### Prompt
An exact copy of the data is needed, one that excludes all pictures.

### Data excerpts
▶

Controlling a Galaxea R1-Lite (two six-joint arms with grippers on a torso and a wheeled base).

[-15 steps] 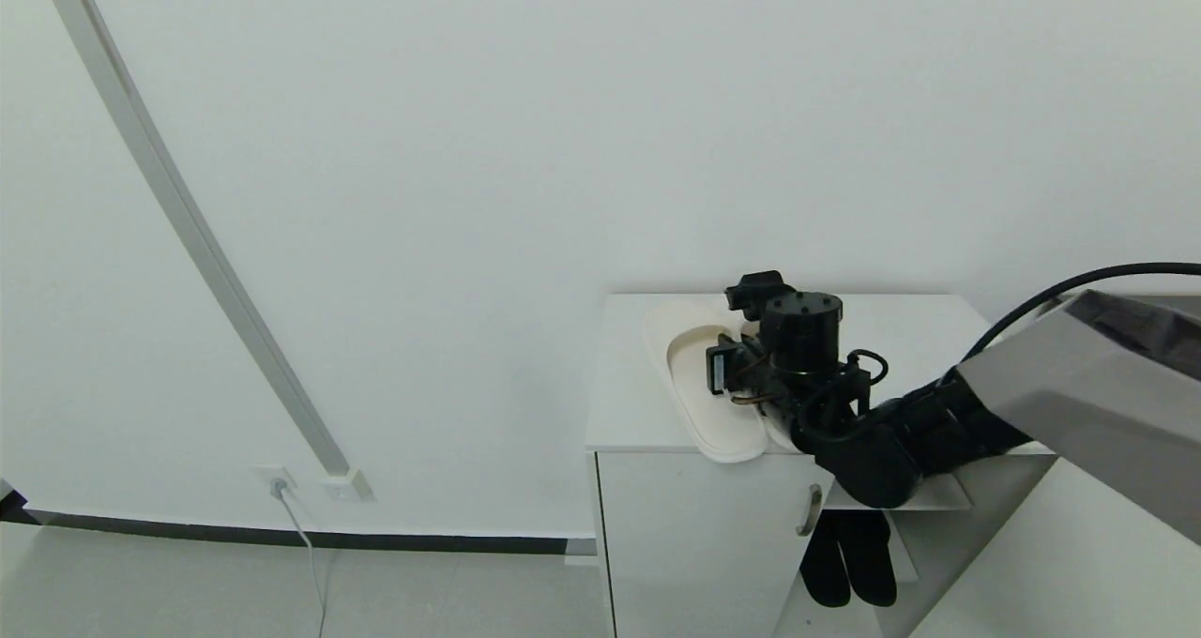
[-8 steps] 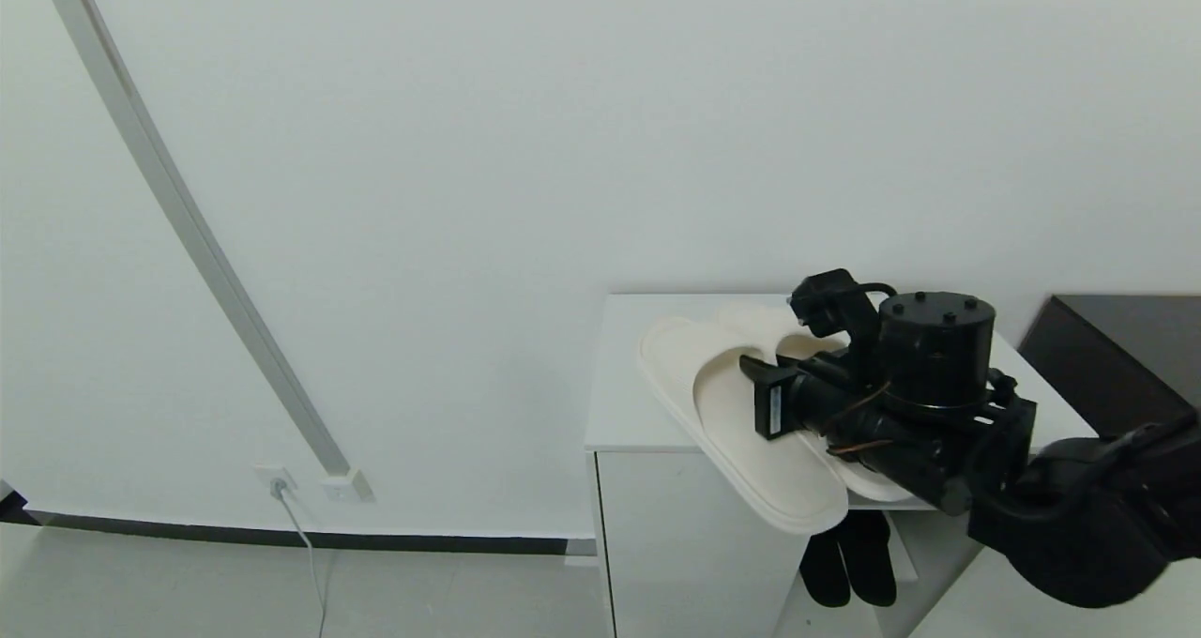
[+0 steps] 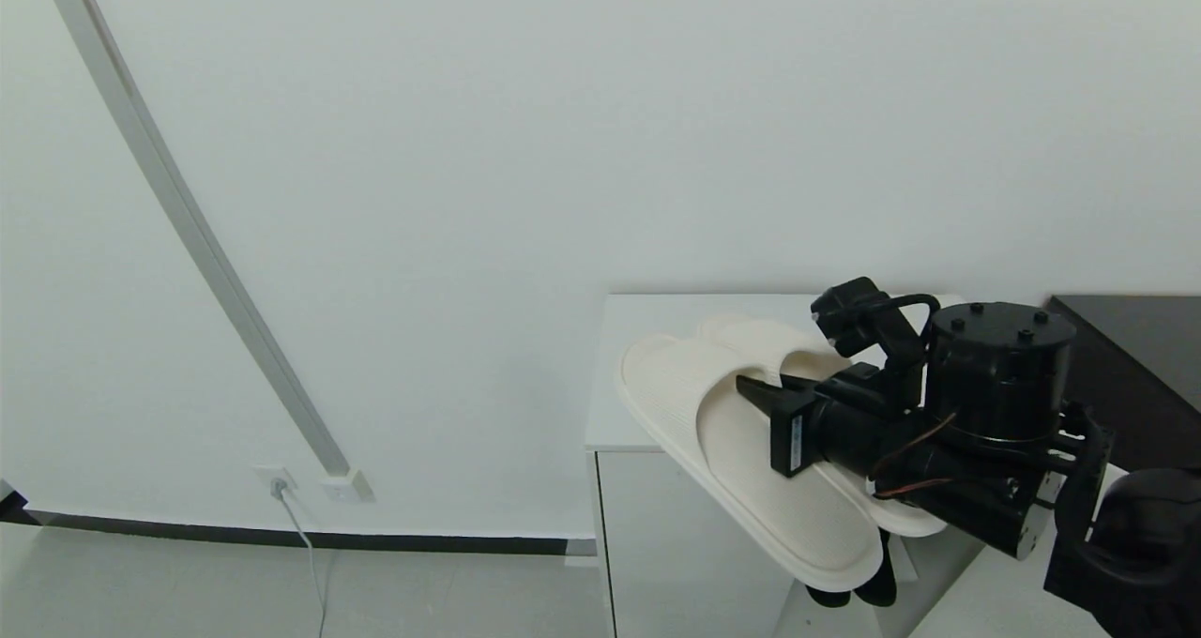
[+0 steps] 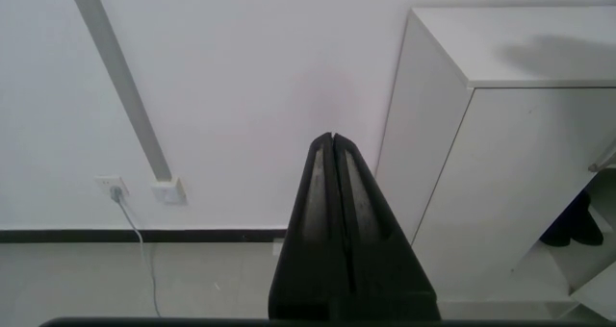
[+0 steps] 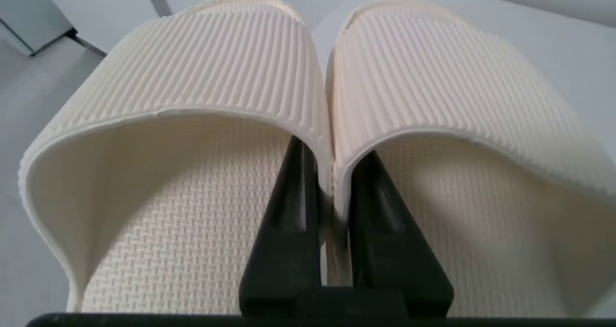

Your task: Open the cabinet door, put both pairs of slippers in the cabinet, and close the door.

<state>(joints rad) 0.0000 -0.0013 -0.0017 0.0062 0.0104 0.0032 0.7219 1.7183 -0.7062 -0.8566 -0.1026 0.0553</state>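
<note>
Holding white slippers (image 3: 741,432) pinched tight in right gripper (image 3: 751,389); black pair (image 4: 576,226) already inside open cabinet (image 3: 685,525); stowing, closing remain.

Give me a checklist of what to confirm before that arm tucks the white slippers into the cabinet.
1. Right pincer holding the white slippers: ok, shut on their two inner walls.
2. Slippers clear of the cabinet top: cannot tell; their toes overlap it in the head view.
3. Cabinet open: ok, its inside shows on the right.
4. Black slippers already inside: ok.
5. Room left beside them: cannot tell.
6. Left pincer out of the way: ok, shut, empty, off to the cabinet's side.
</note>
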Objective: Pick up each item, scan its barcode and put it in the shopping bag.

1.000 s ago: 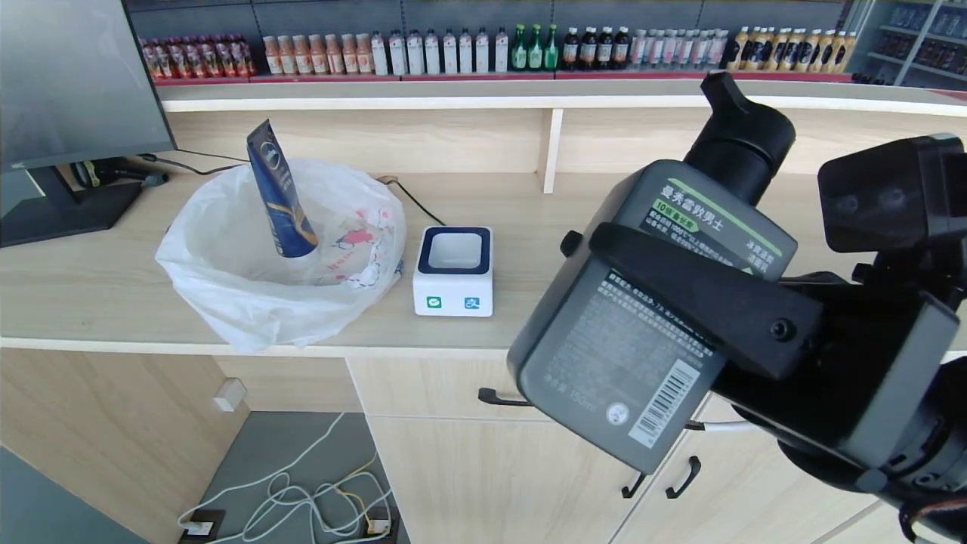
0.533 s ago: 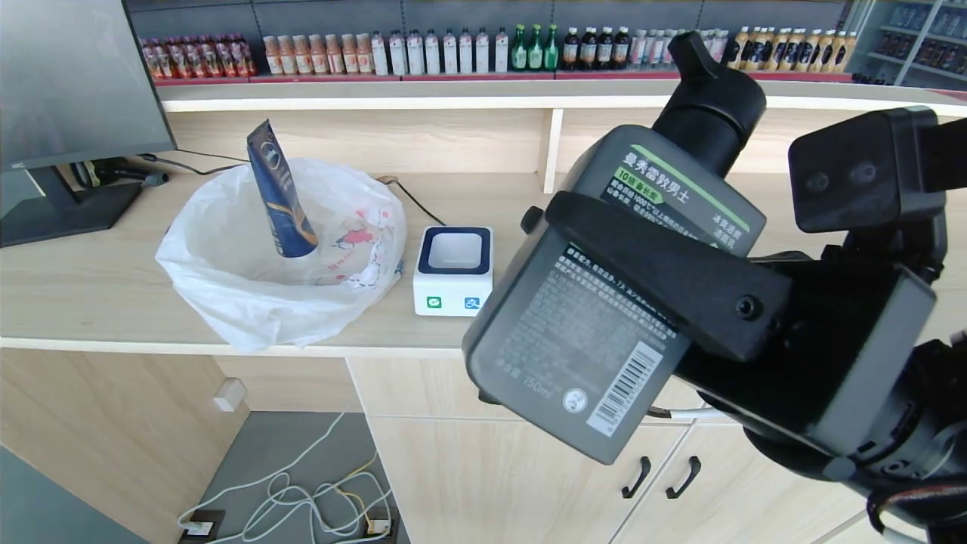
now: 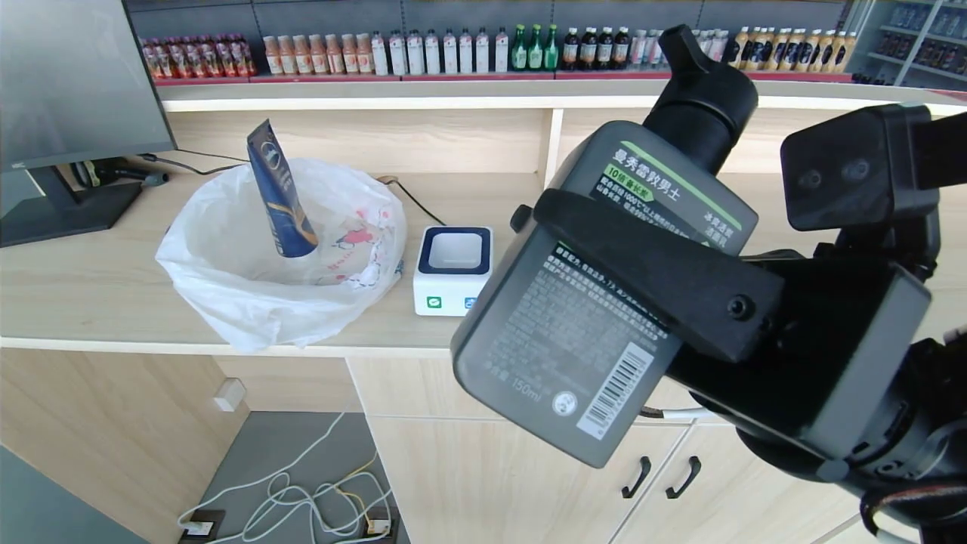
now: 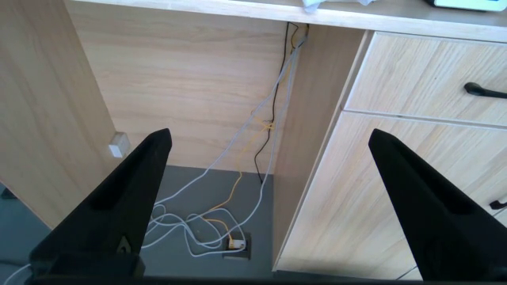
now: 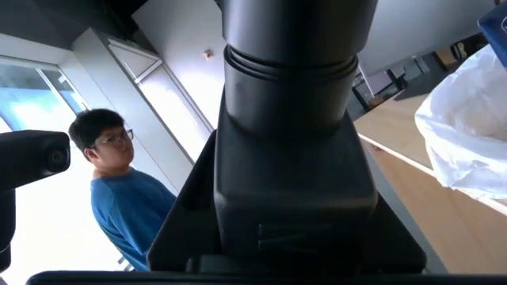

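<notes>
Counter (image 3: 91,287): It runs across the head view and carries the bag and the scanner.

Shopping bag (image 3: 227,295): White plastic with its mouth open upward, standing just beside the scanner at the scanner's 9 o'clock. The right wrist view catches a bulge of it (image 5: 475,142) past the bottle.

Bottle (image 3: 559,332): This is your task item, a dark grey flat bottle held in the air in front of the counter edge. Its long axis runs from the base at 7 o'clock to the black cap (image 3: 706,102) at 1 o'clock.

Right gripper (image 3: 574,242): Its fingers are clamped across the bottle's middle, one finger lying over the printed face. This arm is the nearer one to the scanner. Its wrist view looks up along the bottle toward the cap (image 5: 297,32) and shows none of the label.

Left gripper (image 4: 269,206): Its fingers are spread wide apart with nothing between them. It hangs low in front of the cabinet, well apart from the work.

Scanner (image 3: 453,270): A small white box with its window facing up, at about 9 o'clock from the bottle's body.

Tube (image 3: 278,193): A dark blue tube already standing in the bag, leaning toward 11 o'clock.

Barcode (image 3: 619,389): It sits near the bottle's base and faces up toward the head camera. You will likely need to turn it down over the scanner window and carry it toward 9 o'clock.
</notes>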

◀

### Written solution
Controlling a Galaxea R1-Lite (two six-joint arms with grippers on a torso and a wheeled base).

[-15 steps] 
[-8 steps] 
[+0 steps] 
[+0 steps] 
[+0 steps] 

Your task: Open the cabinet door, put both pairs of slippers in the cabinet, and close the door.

<state>(joints rad) 0.0000 -0.0013 -0.0017 0.0062 0.0104 0.0032 0.7219 1.7183 -0.7062 -0.8566 -0.1026 0.0553</state>
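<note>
Holding white slippers (image 3: 741,432) pinched tight in right gripper (image 3: 751,389); black pair (image 4: 576,226) already inside open cabinet (image 3: 685,525); stowing, closing remain.

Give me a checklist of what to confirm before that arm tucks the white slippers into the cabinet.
1. Right pincer holding the white slippers: ok, shut on their two inner walls.
2. Slippers clear of the cabinet top: cannot tell; their toes overlap it in the head view.
3. Cabinet open: ok, its inside shows on the right.
4. Black slippers already inside: ok.
5. Room left beside them: cannot tell.
6. Left pincer out of the way: ok, shut, empty, off to the cabinet's side.
</note>
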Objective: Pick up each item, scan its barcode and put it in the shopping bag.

1.000 s ago: 
0.533 s ago: 
now: 
now: 
now: 

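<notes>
Counter (image 3: 91,287): It runs across the head view and carries the bag and the scanner.

Shopping bag (image 3: 227,295): White plastic with its mouth open upward, standing just beside the scanner at the scanner's 9 o'clock. The right wrist view catches a bulge of it (image 5: 475,142) past the bottle.

Bottle (image 3: 559,332): This is your task item, a dark grey flat bottle held in the air in front of the counter edge. Its long axis runs from the base at 7 o'clock to the black cap (image 3: 706,102) at 1 o'clock.

Right gripper (image 3: 574,242): Its fingers are clamped across the bottle's middle, one finger lying over the printed face. This arm is the nearer one to the scanner. Its wrist view looks up along the bottle toward the cap (image 5: 297,32) and shows none of the label.

Left gripper (image 4: 269,206): Its fingers are spread wide apart with nothing between them. It hangs low in front of the cabinet, well apart from the work.

Scanner (image 3: 453,270): A small white box with its window facing up, at about 9 o'clock from the bottle's body.

Tube (image 3: 278,193): A dark blue tube already standing in the bag, leaning toward 11 o'clock.

Barcode (image 3: 619,389): It sits near the bottle's base and faces up toward the head camera. You will likely need to turn it down over the scanner window and carry it toward 9 o'clock.
</notes>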

With this, the answer is complete.